WORK REQUIRED:
Count the lines in the entries that contain "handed". Say the number and nothing more.

*** SOURCE MATERIAL ***

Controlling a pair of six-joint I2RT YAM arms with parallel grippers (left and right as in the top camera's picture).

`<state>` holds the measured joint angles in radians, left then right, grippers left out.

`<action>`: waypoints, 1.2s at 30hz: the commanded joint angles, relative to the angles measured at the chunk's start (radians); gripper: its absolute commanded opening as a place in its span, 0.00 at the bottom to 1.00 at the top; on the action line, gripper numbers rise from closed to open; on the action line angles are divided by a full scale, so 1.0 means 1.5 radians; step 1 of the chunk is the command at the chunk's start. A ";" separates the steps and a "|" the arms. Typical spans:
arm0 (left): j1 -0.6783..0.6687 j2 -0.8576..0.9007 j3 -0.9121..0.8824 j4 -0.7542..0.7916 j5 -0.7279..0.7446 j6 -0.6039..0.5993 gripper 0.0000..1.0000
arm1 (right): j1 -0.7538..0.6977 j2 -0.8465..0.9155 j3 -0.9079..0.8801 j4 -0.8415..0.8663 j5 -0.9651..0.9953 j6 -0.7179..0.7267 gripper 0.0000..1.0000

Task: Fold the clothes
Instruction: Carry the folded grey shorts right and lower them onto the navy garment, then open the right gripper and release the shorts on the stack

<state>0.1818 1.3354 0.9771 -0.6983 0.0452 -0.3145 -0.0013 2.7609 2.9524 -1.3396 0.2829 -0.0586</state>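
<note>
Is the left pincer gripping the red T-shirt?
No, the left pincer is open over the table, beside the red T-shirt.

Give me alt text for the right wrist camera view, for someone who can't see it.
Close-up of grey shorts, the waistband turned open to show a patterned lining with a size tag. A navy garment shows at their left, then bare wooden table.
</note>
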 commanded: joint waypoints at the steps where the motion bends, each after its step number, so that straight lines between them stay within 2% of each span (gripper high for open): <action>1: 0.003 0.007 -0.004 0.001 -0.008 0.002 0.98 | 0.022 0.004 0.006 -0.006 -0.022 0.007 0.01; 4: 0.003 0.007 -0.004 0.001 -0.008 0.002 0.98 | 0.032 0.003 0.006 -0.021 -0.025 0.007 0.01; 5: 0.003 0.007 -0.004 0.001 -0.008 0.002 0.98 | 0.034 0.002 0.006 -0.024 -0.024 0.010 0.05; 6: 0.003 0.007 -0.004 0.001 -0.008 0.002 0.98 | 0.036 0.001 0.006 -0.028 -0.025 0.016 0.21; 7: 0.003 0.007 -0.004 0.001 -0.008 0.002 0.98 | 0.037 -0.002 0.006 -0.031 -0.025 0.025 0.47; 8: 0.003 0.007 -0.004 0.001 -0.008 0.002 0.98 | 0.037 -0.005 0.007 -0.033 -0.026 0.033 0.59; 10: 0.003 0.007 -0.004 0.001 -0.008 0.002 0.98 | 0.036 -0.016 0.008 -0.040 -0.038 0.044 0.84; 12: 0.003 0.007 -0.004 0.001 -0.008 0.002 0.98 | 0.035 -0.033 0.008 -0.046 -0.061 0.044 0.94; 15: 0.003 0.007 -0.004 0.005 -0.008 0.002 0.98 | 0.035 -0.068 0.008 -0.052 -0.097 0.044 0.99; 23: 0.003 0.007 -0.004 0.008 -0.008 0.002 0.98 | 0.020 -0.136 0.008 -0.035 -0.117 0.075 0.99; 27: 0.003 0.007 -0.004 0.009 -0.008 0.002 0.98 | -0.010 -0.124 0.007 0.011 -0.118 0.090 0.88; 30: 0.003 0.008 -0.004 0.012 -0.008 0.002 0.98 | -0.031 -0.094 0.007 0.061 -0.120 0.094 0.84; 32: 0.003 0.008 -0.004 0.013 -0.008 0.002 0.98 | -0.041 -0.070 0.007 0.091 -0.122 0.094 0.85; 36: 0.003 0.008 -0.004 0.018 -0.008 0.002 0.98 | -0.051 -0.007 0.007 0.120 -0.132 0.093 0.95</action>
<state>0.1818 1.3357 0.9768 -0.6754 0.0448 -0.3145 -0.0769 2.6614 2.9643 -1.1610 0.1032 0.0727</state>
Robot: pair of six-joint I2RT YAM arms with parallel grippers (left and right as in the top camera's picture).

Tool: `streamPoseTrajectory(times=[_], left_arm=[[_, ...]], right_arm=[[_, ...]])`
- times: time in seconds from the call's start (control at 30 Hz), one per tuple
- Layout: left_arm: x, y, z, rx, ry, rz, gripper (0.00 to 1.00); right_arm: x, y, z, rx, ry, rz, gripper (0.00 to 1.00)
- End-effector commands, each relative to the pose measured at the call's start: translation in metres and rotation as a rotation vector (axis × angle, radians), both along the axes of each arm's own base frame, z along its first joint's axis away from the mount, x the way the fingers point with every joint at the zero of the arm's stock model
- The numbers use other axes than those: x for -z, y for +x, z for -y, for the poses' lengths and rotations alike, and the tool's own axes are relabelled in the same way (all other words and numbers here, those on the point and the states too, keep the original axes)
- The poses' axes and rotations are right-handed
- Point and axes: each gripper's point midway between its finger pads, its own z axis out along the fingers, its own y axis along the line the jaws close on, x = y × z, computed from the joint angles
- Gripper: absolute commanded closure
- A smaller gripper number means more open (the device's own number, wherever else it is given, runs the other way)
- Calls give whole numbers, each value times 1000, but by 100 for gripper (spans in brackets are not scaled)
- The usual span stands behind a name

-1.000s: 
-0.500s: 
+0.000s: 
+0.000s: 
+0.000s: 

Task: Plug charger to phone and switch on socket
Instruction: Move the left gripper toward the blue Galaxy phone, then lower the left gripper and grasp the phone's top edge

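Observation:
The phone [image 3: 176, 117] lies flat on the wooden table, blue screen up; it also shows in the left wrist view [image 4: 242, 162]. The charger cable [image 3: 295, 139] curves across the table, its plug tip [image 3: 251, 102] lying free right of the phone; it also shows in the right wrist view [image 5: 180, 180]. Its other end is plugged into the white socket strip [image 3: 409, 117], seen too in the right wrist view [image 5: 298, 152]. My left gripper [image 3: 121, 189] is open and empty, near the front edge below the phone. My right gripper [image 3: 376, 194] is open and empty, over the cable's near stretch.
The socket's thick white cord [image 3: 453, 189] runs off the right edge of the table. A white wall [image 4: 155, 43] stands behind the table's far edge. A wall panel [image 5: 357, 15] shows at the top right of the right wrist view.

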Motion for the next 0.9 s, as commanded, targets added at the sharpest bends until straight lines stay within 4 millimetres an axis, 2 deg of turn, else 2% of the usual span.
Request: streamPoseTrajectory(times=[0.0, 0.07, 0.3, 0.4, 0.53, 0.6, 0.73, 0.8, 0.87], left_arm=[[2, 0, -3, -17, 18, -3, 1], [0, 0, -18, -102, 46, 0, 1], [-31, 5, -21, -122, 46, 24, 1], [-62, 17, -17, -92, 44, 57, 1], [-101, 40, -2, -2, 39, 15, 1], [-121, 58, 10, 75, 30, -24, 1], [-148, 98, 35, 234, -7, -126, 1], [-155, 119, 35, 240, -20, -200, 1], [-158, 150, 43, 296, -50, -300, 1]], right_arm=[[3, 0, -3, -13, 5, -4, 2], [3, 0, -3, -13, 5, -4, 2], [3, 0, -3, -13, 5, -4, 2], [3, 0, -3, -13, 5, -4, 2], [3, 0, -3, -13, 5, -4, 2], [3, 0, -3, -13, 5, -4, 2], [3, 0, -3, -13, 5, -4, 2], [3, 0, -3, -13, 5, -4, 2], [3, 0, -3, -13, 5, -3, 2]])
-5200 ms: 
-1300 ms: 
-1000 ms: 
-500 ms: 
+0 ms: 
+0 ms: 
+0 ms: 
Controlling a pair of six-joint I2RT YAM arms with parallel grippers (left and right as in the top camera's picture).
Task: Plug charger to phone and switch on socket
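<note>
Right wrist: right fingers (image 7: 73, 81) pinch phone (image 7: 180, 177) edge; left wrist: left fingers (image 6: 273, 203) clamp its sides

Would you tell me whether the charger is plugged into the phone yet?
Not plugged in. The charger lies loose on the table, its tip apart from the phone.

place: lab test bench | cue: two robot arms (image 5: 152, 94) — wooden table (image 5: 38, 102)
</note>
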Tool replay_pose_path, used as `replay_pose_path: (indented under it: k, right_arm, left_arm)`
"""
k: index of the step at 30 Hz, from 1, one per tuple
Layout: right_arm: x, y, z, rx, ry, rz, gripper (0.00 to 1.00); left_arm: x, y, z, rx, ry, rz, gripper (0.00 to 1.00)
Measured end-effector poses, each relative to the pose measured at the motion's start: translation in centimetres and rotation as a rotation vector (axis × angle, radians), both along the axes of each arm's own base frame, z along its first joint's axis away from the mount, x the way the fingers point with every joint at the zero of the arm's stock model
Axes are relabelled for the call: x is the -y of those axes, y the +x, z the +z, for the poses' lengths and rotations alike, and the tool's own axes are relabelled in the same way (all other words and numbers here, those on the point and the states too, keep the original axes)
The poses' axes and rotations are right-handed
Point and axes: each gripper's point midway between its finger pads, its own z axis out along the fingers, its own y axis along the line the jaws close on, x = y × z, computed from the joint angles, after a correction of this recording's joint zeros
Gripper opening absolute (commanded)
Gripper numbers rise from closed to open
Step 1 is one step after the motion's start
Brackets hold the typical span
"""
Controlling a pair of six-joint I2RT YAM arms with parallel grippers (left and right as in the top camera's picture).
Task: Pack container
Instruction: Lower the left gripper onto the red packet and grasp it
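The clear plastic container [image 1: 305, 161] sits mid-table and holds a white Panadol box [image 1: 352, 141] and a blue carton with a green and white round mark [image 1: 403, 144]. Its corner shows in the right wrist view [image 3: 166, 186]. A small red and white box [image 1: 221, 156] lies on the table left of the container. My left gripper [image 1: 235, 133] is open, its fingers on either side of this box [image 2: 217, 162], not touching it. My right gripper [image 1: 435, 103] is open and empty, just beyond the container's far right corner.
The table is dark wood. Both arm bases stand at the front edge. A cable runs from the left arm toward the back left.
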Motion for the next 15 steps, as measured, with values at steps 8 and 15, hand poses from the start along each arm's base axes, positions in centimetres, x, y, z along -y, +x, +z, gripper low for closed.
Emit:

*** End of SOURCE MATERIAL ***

WORKED SOLUTION:
2